• _Aim of the task_: Would you transcribe all of the data exactly, down to the last character?

+===+

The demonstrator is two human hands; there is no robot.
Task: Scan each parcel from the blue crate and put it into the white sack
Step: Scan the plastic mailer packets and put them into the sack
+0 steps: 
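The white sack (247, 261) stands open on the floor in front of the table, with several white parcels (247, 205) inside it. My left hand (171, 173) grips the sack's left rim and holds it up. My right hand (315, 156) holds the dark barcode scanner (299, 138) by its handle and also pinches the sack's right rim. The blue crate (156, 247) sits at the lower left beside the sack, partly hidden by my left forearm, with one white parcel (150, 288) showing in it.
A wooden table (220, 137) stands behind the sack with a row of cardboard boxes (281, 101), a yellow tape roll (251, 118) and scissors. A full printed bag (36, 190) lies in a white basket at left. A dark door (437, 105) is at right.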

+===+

• _Written solution_:
The demonstrator is two human hands; there is no robot.
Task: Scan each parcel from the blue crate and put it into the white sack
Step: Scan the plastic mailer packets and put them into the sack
+0 steps: 
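The white sack (247, 261) stands open on the floor in front of the table, with several white parcels (247, 205) inside it. My left hand (171, 173) grips the sack's left rim and holds it up. My right hand (315, 156) holds the dark barcode scanner (299, 138) by its handle and also pinches the sack's right rim. The blue crate (156, 247) sits at the lower left beside the sack, partly hidden by my left forearm, with one white parcel (150, 288) showing in it.
A wooden table (220, 137) stands behind the sack with a row of cardboard boxes (281, 101), a yellow tape roll (251, 118) and scissors. A full printed bag (36, 190) lies in a white basket at left. A dark door (437, 105) is at right.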

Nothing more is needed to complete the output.